### Assignment
Word for word, restate the lines of the listing below from the line with "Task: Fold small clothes" through the line with "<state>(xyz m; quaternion", and do not include the pictures.
+++ Records for processing +++
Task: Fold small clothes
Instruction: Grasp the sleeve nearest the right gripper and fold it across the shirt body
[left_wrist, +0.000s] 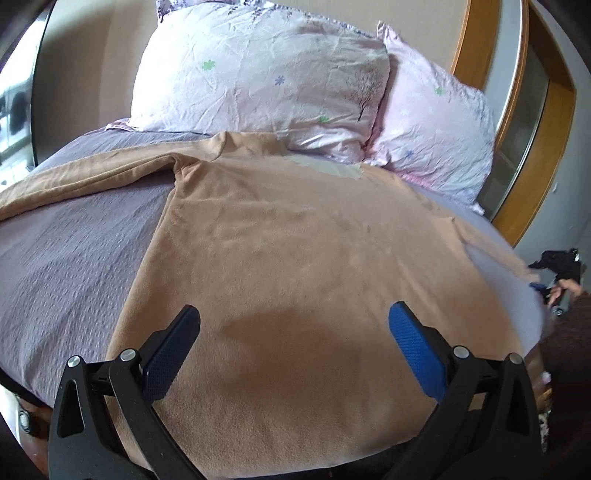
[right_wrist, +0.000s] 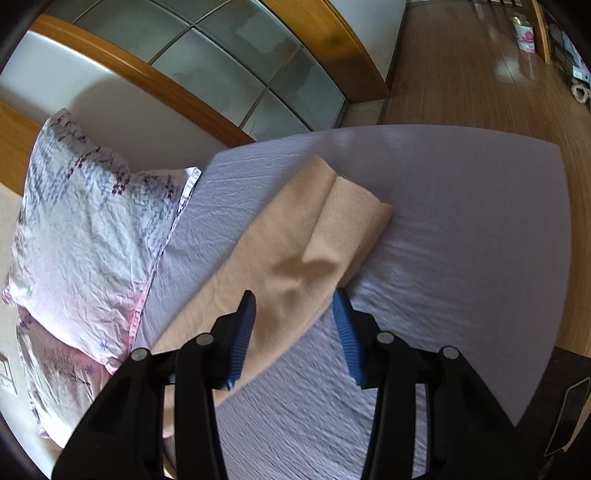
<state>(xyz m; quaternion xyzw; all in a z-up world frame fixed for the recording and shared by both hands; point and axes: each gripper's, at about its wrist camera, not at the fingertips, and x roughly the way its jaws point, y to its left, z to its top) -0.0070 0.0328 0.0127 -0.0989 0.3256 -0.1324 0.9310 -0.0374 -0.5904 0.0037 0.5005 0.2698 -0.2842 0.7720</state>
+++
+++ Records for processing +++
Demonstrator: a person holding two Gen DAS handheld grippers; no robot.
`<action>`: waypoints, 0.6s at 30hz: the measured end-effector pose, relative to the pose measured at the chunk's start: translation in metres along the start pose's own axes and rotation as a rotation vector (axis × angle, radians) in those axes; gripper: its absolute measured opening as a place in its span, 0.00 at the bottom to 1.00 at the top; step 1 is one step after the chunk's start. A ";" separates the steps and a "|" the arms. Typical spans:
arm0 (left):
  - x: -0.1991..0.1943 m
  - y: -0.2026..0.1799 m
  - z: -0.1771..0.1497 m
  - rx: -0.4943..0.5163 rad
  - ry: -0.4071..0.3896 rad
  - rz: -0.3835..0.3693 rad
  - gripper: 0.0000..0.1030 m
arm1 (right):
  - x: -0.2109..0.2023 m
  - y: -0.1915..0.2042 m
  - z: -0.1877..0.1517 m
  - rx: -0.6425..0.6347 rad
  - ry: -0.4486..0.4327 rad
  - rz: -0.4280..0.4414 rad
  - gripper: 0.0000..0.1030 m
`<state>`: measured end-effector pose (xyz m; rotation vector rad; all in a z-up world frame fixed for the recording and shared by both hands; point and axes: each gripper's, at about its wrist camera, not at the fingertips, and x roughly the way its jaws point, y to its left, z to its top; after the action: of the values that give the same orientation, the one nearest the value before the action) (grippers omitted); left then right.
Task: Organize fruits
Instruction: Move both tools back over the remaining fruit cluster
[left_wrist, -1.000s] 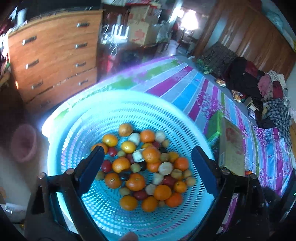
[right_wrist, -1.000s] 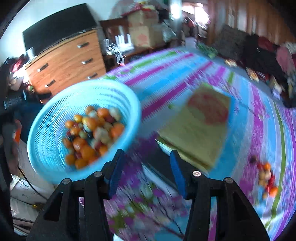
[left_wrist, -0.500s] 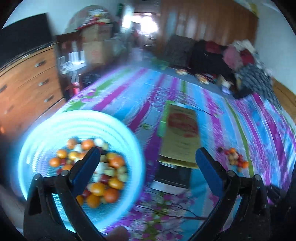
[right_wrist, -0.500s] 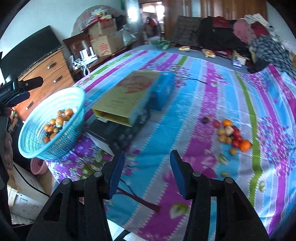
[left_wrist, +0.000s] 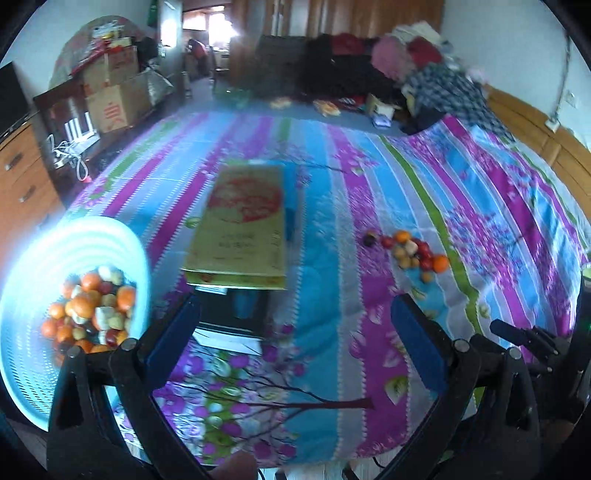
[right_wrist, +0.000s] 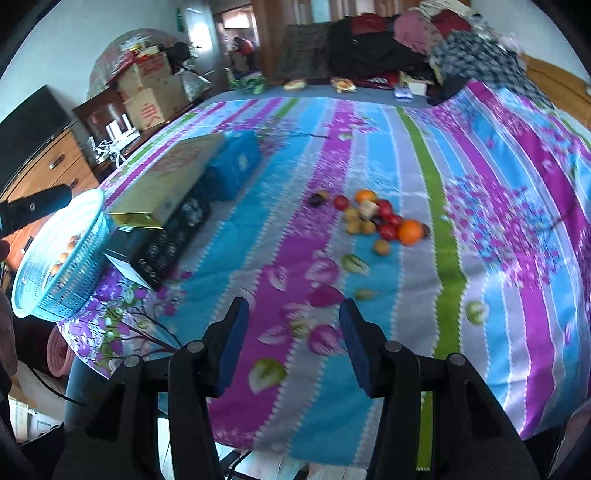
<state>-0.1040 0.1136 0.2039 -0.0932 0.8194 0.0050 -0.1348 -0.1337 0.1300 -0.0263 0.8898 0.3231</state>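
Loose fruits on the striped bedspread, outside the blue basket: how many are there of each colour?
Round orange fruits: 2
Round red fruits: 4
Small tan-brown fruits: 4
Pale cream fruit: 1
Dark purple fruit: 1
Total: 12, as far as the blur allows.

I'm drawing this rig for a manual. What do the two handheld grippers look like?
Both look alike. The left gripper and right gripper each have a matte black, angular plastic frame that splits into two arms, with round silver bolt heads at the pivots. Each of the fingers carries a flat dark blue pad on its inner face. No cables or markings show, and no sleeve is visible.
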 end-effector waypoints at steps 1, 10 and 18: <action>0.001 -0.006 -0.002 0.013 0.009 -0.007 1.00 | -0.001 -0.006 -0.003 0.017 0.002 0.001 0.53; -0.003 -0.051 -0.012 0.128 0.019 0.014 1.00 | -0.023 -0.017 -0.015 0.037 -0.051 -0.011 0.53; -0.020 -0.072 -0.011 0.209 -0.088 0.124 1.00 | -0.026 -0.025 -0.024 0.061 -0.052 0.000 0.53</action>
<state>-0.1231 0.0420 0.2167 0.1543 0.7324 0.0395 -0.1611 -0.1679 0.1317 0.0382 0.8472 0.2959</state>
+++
### Answer below
Task: Fold small clothes
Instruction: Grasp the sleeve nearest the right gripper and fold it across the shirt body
[left_wrist, +0.000s] 
[right_wrist, +0.000s] 
<state>(xyz m; quaternion xyzw; all in a z-up world frame fixed for the recording and shared by both hands; point and axes: each gripper's, at about its wrist camera, not at the fingertips, and x roughly the way its jaws point, y to its left, z to its top) -0.0070 0.0328 0.0127 -0.0989 0.3256 -0.1324 0.9310 -0.0374 -0.5904 0.0037 0.5005 0.2698 -0.2842 0.7720</state>

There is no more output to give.